Ce qui a étonné Arianne, ce sont les contrastes continuellement présents dans la vie quotidienne. Comme un homme habillé d’un vêtement traditionnel, un cellulaire à la main. Les drapeaux affichés partout, signe d’une fierté omniprésente. Le froid du désert, la nuit.
C’est qu’ils ont couché dans le désert ces jeunes. Vingt-neuf Repentignois sous une tente en plein désert du Sahara. Wow! La chaleur si envahissante pendant la journée – elle monte jusqu’à 41e degrés - ne laisse pas deviner la fraîcheur qui se glissera à la pénombre.
Ils se sont promenés à dos de dromadaire. Ah, ça oui, c’est surprenant!
Les 25 étudiants ont visité quelques merveilles du pays : l’Amphithéâtre El-Jem, un vestige de l’époque romaine, l’Oasis de Montagnes, à Shotte, où l’on peut apercevoir un désert de sel, le Mausolée du barbier.
Il y a aussi la pratique religieuse. Surprenant pour un Occidental mais les jeunes en parlent tous avec le plus grand respect. Ils sont entrés dans la mosquée de Kairouan, la plus importante de Tunisie puisque cette ville fait partie de l’une des cinq villes saintes de La Mecque. « C’est là où l’on a vu le plus de femmes voilées et des gens à pied se diriger vers la mosquée », se souvient Noémi.
« Ils ont gardé beaucoup de traditions », pense Arianne. « Les hommes sont très proches entre eux, ils s’embrassent sur les joues. » T’as pas le droit d’être homosexuel. » « Il ne faut pas fréquenter le même café que ses parents. » « Les femmes ne vont pas prendre le café. » Mais, ne trouvez –vous pas cela restrictif, ces interdits? « Non, c’est du respect », répondent en cœur les quatre étudiants.

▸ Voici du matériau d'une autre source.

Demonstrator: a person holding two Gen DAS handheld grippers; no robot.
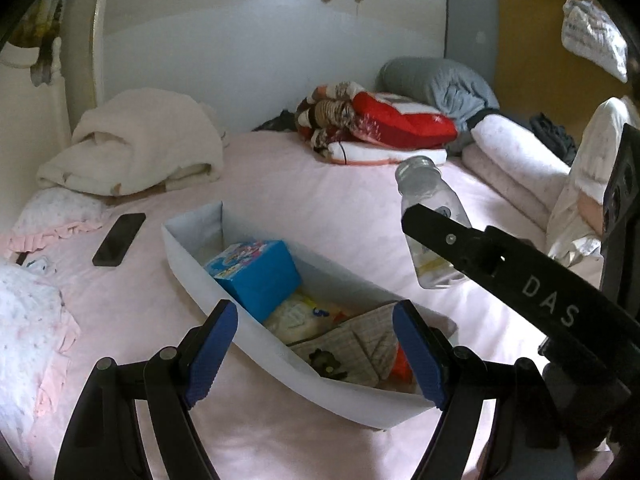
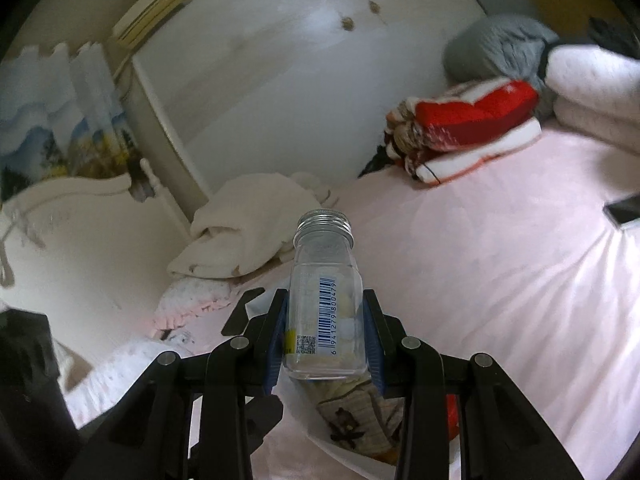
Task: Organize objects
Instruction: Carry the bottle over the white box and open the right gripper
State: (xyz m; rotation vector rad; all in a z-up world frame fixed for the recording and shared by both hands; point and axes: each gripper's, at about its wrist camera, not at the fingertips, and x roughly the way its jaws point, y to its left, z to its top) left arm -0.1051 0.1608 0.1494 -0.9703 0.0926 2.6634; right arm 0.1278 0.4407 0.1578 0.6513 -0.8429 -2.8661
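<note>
Between the spread, empty blue pads of my left tongs sits the near end of a long pale fabric bin on the pink bed sheet. Closest to those pads, inside the bin, lie a beige checked cloth item and something orange-red; beyond them a pale yellowish packet, then a blue box with a cartoon print, leaning against the bin's left wall. My right tongs pinch a clear glass jar by its lower body, pads pressed on both sides, its silver screw cap pointing away from me; a barcode label shows, and the jar looks nearly empty. From the left tongs it hangs up and to the right, above the sheet beside the bin. Left of the bin a dark phone lies flat. Farther off are a folded cream blanket, a red patterned quilt, a grey bundle and a white wardrobe.
</note>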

Il faut dire que leurs professeurs les avaient mis au fait de quelques réalités tunisiennes avant le départ.
Puis, neuf jours c’est pas long pour découvrir un peuple. Pas le temps de voir les mauvais côtés.
Ils ont découvert en fait un peuple heureux. C’est ce qui les a tous frappés. « Ils prennent le temps de vivre et ne sont pas seulement axés sur la consommation et le travail », fait remarquer Katherine. La chaleur humaine de ce peuple. Ils sourient, ils s’embrassent entre hommes et appellent les filles « Gazelle ». Ce qui a fait bien sourire Noémi. Et que dire du désert! Des dunes à perte de vue.